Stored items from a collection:
= = = = = = =
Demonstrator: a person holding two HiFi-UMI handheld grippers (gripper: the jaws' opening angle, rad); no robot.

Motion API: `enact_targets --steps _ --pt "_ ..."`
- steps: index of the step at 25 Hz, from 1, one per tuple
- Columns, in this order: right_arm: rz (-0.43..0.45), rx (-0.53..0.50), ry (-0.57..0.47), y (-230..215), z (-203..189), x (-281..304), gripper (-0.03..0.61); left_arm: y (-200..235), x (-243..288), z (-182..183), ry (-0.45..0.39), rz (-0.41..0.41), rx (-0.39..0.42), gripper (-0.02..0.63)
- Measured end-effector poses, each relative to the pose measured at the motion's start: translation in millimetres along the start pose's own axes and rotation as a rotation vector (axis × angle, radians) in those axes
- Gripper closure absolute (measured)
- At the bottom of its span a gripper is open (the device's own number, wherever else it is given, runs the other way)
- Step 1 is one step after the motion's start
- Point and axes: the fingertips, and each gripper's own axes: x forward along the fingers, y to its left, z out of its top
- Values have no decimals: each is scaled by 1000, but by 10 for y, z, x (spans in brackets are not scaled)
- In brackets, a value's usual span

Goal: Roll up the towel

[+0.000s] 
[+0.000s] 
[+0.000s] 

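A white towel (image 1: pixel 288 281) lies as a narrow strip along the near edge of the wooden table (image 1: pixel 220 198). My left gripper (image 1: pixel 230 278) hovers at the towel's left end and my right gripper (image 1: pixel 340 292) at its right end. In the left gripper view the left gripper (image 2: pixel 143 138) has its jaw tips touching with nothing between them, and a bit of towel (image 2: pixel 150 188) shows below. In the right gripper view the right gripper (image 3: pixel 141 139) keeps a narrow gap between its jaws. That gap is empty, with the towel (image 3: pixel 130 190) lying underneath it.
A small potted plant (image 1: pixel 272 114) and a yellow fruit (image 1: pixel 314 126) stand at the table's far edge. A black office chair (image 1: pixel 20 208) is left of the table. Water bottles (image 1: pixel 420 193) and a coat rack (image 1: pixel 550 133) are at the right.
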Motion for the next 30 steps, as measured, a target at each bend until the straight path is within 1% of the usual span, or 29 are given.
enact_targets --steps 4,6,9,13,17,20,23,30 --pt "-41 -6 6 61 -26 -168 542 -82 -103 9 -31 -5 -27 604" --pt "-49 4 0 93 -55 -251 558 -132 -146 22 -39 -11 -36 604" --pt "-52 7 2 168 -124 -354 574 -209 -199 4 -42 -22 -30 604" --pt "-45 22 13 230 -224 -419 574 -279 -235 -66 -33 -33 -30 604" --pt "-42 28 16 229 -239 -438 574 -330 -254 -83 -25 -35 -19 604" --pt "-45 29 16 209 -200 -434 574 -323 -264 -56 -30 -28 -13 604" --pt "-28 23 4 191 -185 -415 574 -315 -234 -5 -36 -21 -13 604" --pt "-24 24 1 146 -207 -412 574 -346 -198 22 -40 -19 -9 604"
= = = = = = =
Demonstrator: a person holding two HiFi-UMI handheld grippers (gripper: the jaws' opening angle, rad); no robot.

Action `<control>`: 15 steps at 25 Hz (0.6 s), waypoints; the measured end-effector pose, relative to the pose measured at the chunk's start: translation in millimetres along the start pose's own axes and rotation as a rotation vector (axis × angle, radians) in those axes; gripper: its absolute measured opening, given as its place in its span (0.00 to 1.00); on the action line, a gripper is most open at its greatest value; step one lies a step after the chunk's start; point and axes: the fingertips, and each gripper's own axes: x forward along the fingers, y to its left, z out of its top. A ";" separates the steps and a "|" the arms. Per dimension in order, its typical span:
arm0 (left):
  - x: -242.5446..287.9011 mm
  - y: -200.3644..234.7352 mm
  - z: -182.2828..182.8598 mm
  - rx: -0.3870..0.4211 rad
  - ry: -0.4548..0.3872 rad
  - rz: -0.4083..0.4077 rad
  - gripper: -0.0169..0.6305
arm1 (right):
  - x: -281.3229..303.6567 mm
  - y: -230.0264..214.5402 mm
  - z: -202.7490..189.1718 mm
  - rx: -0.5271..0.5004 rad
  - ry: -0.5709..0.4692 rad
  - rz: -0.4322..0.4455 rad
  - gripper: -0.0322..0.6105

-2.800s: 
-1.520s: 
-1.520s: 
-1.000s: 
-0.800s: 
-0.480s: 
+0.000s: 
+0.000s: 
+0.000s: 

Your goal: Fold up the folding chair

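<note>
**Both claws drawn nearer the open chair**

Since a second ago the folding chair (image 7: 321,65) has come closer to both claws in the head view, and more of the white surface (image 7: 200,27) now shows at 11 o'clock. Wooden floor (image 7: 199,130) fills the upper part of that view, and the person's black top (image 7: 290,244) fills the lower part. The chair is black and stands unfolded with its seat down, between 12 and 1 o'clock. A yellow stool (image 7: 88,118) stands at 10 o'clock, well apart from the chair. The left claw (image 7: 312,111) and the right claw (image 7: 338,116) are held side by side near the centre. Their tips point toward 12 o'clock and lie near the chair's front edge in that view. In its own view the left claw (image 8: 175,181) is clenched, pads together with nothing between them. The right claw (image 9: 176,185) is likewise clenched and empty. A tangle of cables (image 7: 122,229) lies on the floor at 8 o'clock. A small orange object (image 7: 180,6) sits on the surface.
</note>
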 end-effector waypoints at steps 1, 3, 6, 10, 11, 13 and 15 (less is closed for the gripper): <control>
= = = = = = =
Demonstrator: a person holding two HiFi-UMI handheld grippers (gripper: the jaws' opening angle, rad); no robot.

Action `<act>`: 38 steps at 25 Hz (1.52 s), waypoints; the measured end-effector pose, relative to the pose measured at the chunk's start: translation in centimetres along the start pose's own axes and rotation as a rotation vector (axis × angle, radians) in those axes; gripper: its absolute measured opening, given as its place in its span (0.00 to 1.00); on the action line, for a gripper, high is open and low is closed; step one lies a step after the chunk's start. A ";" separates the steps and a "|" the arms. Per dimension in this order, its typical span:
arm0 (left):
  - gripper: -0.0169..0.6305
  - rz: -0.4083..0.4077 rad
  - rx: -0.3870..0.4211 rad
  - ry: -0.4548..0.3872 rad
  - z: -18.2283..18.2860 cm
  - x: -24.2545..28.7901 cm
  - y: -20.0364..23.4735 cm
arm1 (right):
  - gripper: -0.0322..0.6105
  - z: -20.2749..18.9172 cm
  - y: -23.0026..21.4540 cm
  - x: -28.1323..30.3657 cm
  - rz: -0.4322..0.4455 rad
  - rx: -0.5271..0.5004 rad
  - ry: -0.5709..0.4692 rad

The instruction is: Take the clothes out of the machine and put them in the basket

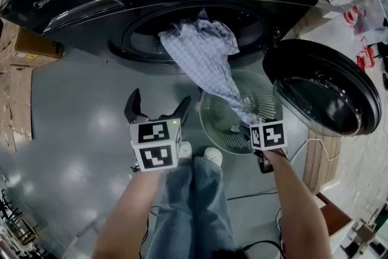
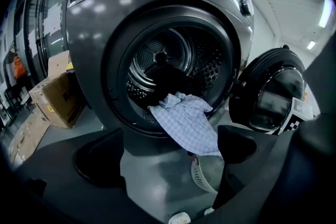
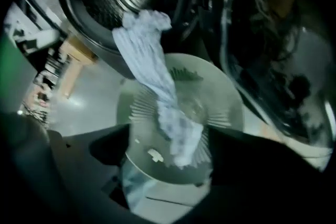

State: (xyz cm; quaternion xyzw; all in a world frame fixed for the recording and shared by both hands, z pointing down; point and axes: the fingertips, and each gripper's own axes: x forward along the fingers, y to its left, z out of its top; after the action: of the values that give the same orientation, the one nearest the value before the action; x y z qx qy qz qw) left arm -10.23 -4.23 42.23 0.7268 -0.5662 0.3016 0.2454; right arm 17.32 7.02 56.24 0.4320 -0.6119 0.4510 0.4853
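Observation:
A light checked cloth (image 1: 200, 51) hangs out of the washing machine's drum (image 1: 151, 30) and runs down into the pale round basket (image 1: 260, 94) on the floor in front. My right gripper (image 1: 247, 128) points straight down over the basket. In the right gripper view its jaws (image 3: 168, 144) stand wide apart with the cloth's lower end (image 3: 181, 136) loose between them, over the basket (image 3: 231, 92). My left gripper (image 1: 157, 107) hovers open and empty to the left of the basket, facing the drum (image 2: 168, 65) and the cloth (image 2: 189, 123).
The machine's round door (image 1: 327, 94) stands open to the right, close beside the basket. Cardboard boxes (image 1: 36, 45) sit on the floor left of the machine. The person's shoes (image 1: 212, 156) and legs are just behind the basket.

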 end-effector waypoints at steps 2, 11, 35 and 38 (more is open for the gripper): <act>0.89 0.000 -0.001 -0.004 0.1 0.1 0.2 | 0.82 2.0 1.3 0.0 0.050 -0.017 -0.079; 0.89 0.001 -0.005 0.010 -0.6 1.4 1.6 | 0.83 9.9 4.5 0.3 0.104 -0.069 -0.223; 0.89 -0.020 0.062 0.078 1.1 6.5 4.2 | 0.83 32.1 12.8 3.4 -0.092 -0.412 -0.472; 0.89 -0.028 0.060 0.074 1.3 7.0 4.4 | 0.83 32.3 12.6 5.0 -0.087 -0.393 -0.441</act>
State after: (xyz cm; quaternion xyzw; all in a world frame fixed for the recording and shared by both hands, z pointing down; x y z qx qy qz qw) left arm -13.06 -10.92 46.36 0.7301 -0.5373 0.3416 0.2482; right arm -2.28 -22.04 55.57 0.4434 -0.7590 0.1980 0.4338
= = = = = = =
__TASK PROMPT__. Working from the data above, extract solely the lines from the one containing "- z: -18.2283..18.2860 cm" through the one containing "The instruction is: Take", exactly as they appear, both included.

__WRITTEN SOLUTION__.
  - z: -18.2283..18.2860 cm
  - x: -24.2545..28.7901 cm
  - y: -20.0364..23.4735 cm
arm1 (right):
  - gripper: -0.0322..0.6105
  - z: -20.2749..18.9172 cm
  - y: -23.0026..21.4540 cm
  - x: -28.1323..30.3657 cm
  - rz: -0.4322..0.4455 rad
  - rx: -0.5271..0.5004 rad
  - ry: -0.5709..0.4692 rad

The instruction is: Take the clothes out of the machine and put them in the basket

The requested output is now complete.